#### DATASET CONTENT

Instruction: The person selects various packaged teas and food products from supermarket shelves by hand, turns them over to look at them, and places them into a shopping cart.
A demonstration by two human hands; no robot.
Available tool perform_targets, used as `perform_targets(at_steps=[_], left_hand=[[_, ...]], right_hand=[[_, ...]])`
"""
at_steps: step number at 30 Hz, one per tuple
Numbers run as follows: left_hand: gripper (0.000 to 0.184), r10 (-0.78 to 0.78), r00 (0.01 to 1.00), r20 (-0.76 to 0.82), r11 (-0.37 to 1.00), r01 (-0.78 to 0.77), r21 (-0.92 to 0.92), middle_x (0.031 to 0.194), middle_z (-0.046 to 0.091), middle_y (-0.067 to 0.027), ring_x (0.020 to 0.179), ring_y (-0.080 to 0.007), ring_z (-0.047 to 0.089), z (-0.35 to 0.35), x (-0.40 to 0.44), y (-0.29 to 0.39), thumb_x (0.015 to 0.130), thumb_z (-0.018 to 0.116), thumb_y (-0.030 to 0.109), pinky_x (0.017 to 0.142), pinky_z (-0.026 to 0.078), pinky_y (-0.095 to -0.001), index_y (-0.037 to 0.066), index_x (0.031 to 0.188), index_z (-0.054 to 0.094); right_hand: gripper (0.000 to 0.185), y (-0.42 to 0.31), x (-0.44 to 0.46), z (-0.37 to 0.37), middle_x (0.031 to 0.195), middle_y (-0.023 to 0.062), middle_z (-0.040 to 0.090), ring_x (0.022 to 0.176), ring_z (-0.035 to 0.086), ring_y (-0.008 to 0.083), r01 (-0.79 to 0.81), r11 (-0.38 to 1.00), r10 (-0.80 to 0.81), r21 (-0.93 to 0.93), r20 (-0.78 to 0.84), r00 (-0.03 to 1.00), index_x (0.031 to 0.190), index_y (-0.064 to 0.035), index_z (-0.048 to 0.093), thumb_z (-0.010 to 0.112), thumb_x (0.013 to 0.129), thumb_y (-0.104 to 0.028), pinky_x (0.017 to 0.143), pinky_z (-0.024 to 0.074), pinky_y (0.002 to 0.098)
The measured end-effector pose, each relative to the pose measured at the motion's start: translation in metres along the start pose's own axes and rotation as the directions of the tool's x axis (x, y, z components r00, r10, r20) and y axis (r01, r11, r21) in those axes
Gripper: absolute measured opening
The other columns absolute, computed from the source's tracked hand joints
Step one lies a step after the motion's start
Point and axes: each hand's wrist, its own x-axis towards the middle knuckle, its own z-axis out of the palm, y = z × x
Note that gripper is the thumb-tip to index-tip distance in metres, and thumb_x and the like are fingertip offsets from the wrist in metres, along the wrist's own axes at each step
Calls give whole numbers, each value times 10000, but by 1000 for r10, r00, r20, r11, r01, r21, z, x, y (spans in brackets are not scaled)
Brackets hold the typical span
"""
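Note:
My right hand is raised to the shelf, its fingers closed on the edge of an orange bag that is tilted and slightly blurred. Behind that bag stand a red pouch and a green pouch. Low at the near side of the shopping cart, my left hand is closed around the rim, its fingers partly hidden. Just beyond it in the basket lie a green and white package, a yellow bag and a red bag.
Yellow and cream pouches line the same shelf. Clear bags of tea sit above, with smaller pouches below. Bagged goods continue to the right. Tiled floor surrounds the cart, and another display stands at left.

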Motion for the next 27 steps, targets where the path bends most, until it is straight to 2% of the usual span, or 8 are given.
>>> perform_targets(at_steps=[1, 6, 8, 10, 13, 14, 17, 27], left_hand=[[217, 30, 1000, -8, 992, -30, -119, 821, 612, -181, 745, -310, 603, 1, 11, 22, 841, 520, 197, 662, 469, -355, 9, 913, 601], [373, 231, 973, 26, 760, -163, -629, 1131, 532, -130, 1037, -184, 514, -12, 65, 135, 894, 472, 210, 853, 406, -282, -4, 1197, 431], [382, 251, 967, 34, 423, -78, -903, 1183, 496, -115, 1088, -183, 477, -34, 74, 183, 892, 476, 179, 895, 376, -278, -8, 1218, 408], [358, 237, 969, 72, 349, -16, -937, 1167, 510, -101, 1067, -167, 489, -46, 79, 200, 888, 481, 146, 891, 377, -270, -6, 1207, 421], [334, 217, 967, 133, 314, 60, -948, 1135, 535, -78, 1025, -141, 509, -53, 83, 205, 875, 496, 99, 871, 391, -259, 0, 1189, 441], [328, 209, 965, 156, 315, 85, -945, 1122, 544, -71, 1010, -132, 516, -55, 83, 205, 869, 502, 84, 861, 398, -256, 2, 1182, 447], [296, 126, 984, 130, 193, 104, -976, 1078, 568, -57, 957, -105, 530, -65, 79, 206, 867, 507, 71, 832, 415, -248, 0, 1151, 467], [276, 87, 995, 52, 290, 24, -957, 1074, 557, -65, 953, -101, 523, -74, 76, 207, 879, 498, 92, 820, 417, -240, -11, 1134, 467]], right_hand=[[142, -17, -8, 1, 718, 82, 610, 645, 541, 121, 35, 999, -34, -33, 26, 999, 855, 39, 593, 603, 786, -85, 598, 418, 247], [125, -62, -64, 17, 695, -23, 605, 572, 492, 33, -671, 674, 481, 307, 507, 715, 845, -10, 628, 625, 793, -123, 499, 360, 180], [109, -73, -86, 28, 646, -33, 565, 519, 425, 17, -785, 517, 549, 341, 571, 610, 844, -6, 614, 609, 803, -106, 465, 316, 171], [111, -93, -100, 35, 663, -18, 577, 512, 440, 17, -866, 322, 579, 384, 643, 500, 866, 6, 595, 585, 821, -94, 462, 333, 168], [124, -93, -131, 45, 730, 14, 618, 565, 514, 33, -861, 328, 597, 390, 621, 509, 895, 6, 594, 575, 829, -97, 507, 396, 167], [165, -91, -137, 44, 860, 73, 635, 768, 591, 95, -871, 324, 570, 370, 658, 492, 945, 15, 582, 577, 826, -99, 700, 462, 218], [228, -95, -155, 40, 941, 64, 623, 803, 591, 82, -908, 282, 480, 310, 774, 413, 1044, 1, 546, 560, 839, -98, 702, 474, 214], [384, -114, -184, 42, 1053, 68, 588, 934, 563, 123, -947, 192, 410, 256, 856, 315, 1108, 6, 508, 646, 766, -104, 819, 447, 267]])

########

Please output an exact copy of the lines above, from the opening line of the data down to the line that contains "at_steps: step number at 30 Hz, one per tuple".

## OUTPUT OF THE EXERCISE
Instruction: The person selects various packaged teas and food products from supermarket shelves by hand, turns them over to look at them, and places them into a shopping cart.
A demonstration by two human hands; no robot.
Available tool perform_targets, used as `perform_targets(at_steps=[_], left_hand=[[_, ...]], right_hand=[[_, ...]])`
"""
at_steps: step number at 30 Hz, one per tuple

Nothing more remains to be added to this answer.